Only one number is wanted here: how many lines of the data hold "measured".

AVAILABLE DATA section start

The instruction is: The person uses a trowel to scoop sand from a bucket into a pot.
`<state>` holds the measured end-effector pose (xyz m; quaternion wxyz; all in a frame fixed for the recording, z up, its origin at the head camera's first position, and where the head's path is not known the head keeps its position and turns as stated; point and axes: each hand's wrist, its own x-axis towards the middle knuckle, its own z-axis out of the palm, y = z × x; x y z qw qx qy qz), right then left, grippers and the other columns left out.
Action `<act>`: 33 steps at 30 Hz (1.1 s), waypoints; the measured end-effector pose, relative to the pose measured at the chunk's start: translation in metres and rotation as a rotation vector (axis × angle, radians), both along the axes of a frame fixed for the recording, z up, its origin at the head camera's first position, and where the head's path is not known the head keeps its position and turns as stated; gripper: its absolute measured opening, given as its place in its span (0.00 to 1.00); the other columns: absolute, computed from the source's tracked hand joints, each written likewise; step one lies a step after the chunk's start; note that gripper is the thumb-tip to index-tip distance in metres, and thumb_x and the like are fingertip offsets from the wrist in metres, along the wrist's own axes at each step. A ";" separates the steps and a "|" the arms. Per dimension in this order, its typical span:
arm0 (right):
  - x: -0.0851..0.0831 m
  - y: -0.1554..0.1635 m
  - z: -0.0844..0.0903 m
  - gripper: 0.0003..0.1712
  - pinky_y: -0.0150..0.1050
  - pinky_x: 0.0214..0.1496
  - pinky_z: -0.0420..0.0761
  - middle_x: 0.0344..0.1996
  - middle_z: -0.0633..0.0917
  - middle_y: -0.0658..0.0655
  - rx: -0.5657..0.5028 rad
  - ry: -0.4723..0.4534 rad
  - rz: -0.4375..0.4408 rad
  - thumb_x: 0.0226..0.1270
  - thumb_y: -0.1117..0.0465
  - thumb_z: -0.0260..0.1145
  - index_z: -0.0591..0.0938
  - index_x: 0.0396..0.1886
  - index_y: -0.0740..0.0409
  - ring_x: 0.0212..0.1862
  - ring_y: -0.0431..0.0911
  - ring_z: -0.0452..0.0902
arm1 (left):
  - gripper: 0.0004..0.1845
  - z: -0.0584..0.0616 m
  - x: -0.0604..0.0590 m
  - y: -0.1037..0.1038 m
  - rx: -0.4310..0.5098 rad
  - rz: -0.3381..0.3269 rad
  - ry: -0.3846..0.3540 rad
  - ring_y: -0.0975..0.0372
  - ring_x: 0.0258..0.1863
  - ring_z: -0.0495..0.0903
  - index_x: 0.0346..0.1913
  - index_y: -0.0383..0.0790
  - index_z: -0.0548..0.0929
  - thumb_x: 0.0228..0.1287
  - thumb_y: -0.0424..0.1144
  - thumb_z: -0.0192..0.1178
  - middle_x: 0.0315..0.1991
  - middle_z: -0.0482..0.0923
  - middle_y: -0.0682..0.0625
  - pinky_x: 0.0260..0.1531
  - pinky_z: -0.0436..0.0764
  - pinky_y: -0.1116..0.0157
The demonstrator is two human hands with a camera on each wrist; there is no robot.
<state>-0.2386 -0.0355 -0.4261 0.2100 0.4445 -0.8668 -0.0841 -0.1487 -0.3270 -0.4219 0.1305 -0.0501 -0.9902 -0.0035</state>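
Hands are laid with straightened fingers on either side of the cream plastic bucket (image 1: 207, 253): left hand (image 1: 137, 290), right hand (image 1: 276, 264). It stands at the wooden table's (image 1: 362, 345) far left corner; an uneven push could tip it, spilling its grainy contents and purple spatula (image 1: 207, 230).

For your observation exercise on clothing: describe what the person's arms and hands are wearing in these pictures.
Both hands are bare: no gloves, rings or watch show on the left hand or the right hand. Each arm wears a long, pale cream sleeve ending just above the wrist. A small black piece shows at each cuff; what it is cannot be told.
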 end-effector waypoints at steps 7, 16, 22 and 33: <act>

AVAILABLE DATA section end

→ **RESPONSE TO THIS TASK**
2